Mendelsohn suggested quite interestingly that this was because of a “failure of the master narrative.” Unfortunately, due to his hyper-articulitis, he got too mired in his own thoughts and didn’t elaborate upon this interesting idea.

Homes made the bold claim, “Most memoirs are easier to read than a novel.” Novels, she said, are harder to navigate. But she did note that “we don’t live in a culture of readers.” People now relate by spilling their guts. She observed that she also received many emails from people spilling their guts after The Mistress’s Daughter.

Homes said that she wanted to be “as clean and direct in the telling of the story.” Mendelsohn had differing sensibilities, pointing out that he wanted to see the page dirtier. He pointed out, in light of the rise of narrative nonfiction, that every good story has the same elements.

During the discussion of reviews, Mendelsohn complained about The Lost being categorized by the L.A. Times Book Prize as “Biography.” “Maybe that’s why I didn’t win,” said Mendelsohn with a sour grapes gravitas.

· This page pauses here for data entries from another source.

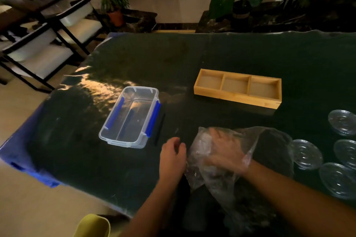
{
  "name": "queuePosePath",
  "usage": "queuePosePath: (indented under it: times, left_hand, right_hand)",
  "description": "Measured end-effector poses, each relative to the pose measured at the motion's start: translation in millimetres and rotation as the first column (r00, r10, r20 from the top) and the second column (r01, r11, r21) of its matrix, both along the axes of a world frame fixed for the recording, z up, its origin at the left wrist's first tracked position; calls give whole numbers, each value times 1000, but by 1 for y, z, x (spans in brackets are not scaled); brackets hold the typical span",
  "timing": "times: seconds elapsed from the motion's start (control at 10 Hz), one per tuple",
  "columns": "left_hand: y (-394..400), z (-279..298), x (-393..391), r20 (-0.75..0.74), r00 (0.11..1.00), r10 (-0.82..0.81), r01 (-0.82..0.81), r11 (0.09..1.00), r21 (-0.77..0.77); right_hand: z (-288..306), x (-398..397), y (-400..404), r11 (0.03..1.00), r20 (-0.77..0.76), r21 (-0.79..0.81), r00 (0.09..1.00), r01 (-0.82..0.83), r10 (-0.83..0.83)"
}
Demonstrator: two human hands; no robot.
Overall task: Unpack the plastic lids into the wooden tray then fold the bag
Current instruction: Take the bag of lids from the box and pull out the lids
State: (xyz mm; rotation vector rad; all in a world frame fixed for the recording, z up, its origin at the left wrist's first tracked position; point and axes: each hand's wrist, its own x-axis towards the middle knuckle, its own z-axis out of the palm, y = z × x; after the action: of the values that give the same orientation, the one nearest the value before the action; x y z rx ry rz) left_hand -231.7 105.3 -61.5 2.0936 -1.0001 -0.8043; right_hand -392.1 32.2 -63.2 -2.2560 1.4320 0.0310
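The dark tabletop (192,59) fills most of the frame. The wooden tray (237,88) sits right of centre, its three compartments bare. At lower centre lies the clear bag (217,161); the right hand (225,150) is inside it, fingers spread, blurred through the film. The left hand (173,157) pinches the bag's left edge. Plastic lids (306,155) lie at the right edge, partly cut off.
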Motion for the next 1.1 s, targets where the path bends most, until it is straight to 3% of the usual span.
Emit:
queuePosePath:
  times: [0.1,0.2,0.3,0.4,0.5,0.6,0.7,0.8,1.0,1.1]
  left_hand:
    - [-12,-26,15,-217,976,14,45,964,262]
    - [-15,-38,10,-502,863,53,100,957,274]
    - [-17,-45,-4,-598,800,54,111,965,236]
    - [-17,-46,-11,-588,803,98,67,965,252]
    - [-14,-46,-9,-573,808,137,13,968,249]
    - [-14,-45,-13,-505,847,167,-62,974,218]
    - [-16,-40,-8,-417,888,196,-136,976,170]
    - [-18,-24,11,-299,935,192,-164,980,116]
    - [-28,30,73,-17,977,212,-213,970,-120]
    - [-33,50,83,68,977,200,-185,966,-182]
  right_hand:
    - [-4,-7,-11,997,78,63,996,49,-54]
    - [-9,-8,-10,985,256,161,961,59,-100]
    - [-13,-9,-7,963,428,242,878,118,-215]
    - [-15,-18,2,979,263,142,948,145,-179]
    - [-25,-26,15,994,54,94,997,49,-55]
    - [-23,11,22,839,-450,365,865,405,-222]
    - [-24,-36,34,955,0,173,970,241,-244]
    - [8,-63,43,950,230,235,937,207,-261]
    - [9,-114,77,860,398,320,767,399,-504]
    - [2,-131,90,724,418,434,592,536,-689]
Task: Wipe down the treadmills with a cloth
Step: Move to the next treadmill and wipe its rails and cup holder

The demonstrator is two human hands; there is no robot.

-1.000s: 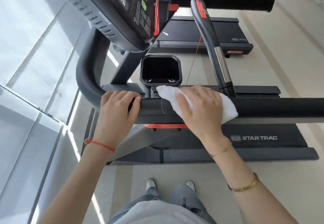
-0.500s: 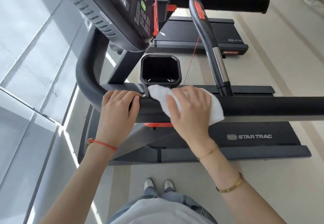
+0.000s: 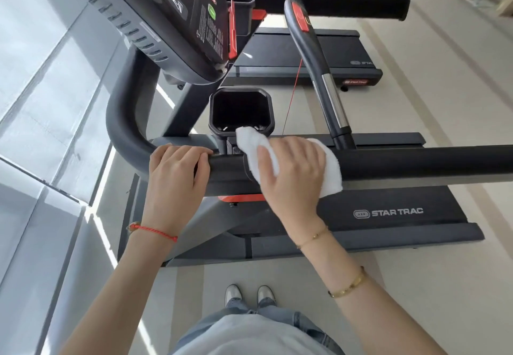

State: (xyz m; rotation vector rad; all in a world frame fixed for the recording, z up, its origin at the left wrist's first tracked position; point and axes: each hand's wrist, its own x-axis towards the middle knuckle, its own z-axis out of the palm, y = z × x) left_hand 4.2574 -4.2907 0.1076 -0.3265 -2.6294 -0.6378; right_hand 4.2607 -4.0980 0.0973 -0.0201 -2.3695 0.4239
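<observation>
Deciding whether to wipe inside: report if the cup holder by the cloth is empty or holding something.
Looks empty: the cup holder shows only a dark, bare interior. The white cloth overlaps its near rim, hiding that corner.

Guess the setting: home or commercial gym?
Most likely a commercial gym. The near treadmill carries Star Trac branding, a second treadmill stands just beyond it, and both face a wall of large windows. The right hand presses a white cloth on the handrail.
</observation>
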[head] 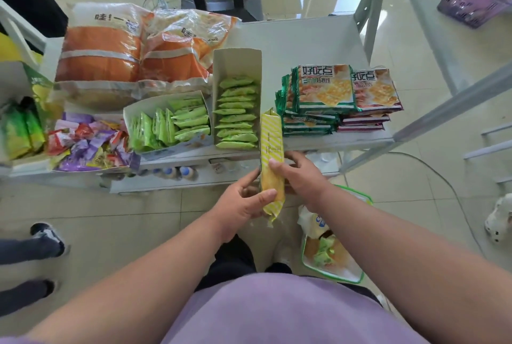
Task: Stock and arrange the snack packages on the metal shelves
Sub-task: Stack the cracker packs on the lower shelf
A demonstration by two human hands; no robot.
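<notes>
Closest in, both hands hold one long yellow striped snack pack (272,160) out over the floor, just in front of the shelf edge. The left hand (243,205) wraps round its near end, with the thumb lying across the front. The right hand (297,174) grips the middle from the other side, thumb on top. The pack looks light and thin. Its wrapper is shiny, so it could slip, and what is inside may break if it is squeezed hard. Holding it by the long sides with soft fingers, as now, seems the best way. Its far end already pokes over the front of the metal shelf (302,36). Down by the right arm, a green-edged bag (329,249) with more snacks lies on the floor. On the shelf, just left of the pack's tip, stands a tall open box of green packets (237,111). Next to that is a tilted box of green packets (169,122), then a tray of mixed candies (88,141). To the right sit stacks of cracker packs (332,94) with a small gap beside the tall box, where the yellow pack might fit. Farthest back lie two big orange bags (133,50), puffy and soft.
</notes>
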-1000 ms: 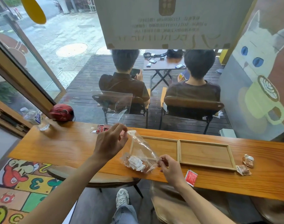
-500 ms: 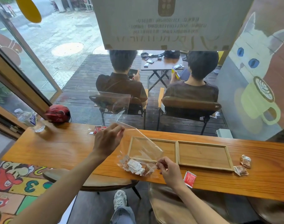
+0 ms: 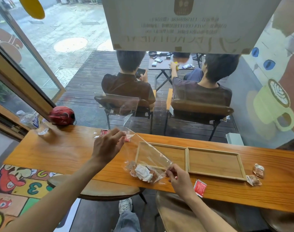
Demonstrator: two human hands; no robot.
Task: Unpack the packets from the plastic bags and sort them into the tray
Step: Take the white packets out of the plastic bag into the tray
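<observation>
A clear plastic bag (image 3: 148,154) stretches slantwise over the wooden counter, with several white and brown packets (image 3: 143,172) bunched in its low end. My left hand (image 3: 107,146) holds the bag's upper end between thumb and fingers. My right hand (image 3: 179,180) pinches the lower corner next to the packets. Behind the bag lies a wooden tray (image 3: 187,159) with two compartments, both bare. A red packet (image 3: 199,187) lies by my right wrist. Two brown packets (image 3: 256,174) sit to the right of the tray.
A second clear bag (image 3: 119,104) leans upright at the window. Red packets (image 3: 104,132) lie behind my left hand. A red helmet (image 3: 62,115) and a water bottle (image 3: 32,122) stand at the counter's left end. Stools sit below the counter's front edge.
The bag has been drawn out long and slanting, and its packets have slid to the low end by my right hand. My left hand moved slightly up and left.
</observation>
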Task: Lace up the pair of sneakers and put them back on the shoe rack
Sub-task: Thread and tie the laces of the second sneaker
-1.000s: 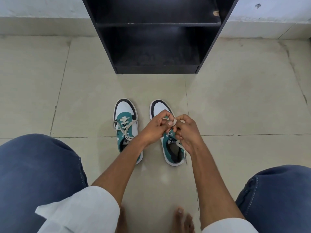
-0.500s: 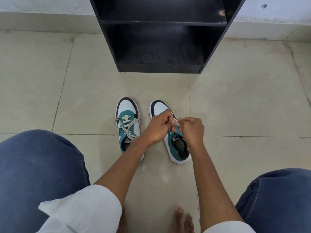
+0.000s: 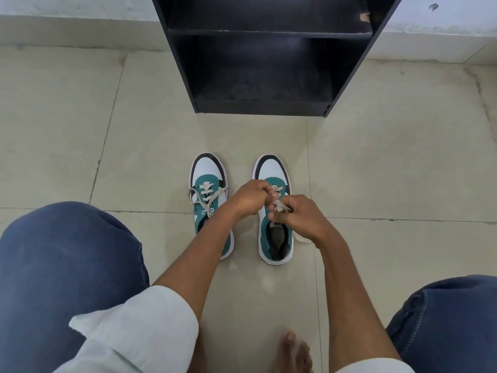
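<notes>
Two teal, white and black sneakers stand side by side on the tiled floor, toes toward the rack. The left sneaker (image 3: 208, 184) has its beige lace tied across the tongue. Over the right sneaker (image 3: 271, 168) both hands meet. My left hand (image 3: 248, 197) pinches one part of the beige lace (image 3: 279, 207), and my right hand (image 3: 298, 215) grips the other part just above the tongue. The right shoe's opening shows below the hands. A black shoe rack (image 3: 263, 106) stands ahead, its lower shelves empty.
My knees in blue jeans (image 3: 61, 265) flank the shoes on both sides, and a bare foot (image 3: 294, 351) rests on the floor near the bottom edge. A pale wall base runs behind the rack. Beige tiles stretch left and right of it.
The right sneaker has turned straighter beside the left one. My hands have drawn slightly apart along the lace, the right hand moving down toward the shoe's opening.
</notes>
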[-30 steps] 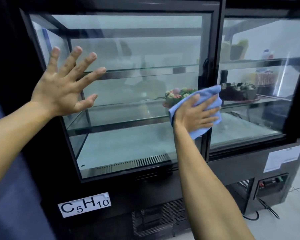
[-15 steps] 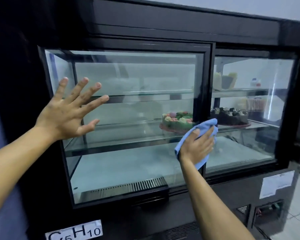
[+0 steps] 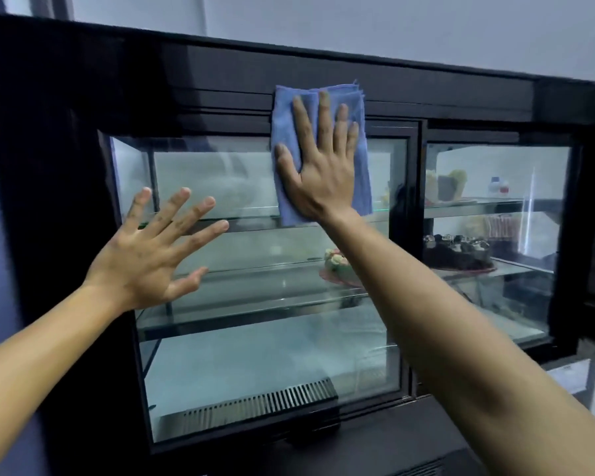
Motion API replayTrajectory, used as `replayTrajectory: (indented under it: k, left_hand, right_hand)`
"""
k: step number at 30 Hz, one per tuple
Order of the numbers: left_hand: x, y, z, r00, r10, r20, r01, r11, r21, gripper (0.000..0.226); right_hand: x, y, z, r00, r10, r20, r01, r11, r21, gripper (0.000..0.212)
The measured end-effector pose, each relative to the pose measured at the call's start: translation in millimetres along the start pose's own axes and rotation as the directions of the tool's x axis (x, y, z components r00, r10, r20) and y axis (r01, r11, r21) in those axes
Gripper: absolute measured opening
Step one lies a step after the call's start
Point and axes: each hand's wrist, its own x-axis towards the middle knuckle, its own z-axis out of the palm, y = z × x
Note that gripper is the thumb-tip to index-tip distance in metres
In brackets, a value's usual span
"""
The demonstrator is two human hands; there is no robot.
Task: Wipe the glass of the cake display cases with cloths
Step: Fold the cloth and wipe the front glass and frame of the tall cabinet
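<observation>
- The cloth (image 3: 318,149), blue, soft and folded to a rectangle, lies flat at the top of the left glass (image 3: 241,293), overlapping the black frame (image 3: 409,84).
- The right hand (image 3: 318,166) presses it with palm flat, fingers spread, nothing pinched.
- The left hand (image 3: 152,255), splayed and empty, is at the same pane lower left.
- Behind the glass: a cake (image 3: 337,267) on a clear shelf.

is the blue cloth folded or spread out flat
Folded: the blue cloth shows stacked layered edges along its top, pressed flat under the right hand.
</observation>
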Motion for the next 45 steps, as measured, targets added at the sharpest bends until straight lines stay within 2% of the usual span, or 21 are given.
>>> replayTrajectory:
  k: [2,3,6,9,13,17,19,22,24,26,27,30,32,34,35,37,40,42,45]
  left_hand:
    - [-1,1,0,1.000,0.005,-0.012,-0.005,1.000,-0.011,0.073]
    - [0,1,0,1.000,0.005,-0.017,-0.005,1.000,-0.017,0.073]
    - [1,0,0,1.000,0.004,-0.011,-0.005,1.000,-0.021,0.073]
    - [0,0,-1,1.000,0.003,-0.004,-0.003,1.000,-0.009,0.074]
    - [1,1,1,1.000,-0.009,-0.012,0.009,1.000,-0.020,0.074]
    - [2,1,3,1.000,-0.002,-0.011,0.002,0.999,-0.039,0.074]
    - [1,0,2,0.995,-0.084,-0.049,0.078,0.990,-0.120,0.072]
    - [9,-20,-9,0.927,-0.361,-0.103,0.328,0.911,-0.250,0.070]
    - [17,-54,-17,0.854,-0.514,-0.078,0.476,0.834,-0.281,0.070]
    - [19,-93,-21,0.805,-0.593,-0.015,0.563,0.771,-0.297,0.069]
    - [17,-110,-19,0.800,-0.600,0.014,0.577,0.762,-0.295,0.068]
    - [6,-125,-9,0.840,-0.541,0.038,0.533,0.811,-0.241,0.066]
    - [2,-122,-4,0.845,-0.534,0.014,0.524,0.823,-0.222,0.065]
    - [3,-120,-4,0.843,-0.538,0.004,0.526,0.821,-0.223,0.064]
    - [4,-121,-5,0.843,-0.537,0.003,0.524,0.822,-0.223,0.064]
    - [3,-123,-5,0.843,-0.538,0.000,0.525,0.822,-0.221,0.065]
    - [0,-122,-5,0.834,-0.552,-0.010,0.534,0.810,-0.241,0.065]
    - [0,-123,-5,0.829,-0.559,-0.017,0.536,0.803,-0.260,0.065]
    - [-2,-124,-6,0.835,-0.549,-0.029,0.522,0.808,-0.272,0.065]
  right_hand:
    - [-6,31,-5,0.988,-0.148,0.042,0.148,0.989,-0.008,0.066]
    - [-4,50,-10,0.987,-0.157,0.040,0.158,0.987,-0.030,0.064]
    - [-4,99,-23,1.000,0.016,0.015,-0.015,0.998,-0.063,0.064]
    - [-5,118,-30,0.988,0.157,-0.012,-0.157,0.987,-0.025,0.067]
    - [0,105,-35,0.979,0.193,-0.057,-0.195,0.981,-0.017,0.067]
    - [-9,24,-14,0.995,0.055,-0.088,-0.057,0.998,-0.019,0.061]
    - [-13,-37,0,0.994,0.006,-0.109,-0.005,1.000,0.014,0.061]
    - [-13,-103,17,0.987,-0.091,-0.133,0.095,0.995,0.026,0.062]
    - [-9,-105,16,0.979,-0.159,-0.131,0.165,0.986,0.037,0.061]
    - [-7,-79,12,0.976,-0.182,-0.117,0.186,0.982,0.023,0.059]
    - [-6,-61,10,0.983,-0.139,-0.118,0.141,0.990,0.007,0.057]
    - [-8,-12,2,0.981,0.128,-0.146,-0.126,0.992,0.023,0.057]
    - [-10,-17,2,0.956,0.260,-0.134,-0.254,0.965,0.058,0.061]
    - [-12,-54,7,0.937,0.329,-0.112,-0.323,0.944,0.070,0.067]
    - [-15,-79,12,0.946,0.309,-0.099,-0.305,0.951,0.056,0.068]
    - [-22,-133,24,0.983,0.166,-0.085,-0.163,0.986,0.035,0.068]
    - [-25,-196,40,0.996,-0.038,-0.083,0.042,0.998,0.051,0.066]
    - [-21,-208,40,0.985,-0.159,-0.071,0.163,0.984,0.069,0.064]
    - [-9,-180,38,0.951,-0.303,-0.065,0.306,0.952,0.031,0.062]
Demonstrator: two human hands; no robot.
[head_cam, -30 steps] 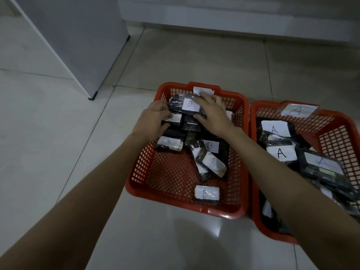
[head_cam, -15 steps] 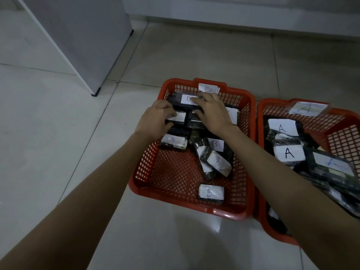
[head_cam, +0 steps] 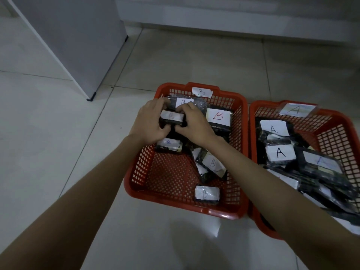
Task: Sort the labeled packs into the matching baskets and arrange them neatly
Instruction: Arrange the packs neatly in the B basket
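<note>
Small dark plastic-wrapped pack with white paper "B" label (head_cam: 171,119): judged light, film slick and soft, so best held by its short ends. It sits at frame centre, in the upper part of the red plastic mesh basket tagged B (head_cam: 140,168). Left hand (head_cam: 149,121) and right hand (head_cam: 194,124) both grip it, one at each end.

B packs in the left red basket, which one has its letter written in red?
The large black pack at the far right of the B-tagged red basket, beside the right hand; the other legible letters look dark or blue.
</note>
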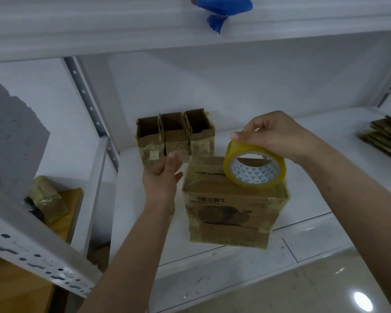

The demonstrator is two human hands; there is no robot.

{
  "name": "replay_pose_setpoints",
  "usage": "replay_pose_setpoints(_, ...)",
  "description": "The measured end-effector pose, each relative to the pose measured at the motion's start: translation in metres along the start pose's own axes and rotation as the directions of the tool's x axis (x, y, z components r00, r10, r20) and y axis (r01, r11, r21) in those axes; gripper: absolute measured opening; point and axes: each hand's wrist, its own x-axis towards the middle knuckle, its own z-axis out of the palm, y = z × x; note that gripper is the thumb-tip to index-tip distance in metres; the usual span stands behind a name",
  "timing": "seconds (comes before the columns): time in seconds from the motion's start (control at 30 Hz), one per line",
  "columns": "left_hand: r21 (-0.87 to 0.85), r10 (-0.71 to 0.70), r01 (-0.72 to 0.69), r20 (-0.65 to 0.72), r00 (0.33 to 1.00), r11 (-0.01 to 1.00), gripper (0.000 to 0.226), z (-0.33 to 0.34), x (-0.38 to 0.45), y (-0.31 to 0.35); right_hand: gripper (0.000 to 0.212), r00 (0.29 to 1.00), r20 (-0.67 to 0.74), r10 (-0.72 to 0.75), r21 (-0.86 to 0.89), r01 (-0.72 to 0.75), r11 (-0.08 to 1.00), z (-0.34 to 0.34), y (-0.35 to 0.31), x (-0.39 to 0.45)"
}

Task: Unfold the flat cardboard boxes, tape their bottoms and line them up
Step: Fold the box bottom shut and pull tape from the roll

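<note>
the box (231, 204) stands on the white shelf (303, 222), its taped bottom turned up and a printed side facing the camera. on top of the box, at its right part, the roll of tape (254, 166) stands on its edge - yellowish, with a white patterned core. the right hand (273, 134) pinches the upper rim of the roll between thumb and fingers, just above the box. the left hand (164, 175) is just beside the left side of the box with fingers straight and relaxed, palm turned toward the box - it holds nothing, and i cannot tell if it touches the cardboard. behind the box, a little to the left, three open boxes (175, 137) stand in a row, touching each other, openings up. far to the right of the box, at the shelf's end, lies a pile of flat boxes (384, 137). left of the box, past the shelf post, a taped bundle (48, 199) rests on a wooden surface.
</note>
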Motion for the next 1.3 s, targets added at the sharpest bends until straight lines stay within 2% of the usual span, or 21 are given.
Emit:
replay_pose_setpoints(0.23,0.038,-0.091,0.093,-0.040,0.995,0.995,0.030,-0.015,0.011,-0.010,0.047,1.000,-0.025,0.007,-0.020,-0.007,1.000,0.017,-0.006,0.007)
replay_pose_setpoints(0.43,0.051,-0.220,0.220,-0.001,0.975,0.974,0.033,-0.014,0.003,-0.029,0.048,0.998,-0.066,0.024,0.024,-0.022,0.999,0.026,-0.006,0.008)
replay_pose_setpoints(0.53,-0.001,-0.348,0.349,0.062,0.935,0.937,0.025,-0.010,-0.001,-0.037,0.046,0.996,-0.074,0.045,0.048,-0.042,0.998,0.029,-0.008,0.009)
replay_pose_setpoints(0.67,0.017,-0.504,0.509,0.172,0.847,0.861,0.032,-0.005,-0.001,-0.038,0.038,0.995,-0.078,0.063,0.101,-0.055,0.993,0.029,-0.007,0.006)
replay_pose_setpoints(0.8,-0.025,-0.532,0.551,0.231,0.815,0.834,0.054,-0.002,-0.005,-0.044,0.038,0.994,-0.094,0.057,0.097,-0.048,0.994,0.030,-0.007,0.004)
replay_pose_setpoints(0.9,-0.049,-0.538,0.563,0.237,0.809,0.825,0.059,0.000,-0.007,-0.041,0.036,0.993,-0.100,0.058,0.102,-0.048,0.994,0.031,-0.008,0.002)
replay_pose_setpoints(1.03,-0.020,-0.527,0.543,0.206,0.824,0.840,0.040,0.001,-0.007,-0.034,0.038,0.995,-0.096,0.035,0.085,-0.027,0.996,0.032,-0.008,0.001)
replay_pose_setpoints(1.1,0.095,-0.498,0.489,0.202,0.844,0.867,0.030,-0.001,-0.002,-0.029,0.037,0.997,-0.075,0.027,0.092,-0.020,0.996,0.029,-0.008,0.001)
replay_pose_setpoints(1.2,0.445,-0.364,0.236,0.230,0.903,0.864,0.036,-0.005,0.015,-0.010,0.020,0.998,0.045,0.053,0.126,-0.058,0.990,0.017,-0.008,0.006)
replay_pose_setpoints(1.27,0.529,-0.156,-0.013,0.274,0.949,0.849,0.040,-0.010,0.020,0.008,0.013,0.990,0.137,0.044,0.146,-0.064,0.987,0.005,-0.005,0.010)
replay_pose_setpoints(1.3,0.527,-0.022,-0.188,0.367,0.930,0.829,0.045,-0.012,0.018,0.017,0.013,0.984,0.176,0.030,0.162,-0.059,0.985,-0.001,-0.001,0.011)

Homes noted that there was a “general big mess about the memoir.” It’s the same setup as reality television, where everything is scripted.

Mendelsohn pointed out, “We’re in a crisis about reality.” The whole culture, he noted, is about irreality and thus more anxious about accuracy. Allusions were made in the Q&A part of the panel to Robert Graves’ Goodbye to All That, which played looser with the truth but was more accepted by its audience. Mendelsohn observed that he doesn’t read Goodbye to All That for an Einsteinian truth about the universe, but because he wants to know what Graves thought about his story.

Homes noted that her memoir helped her determine that she had the right to exist, whereas she didn’t feel this before. She now feels legitimate, regardless of her parentage, and she feels connected to all of her families. Mendelsohn then commended Homes with an excited “You see, that’s what I’m talking about!” flourish, pointing out that Homes ability to describe a theme is what sets her apart. He declared his own theme as the acknowledgment of multiplicity of family identities. All memoirs, he said, should end well as an artistic object. And on that note, the panel ended, with nobody in particular objecting to this genre categorization.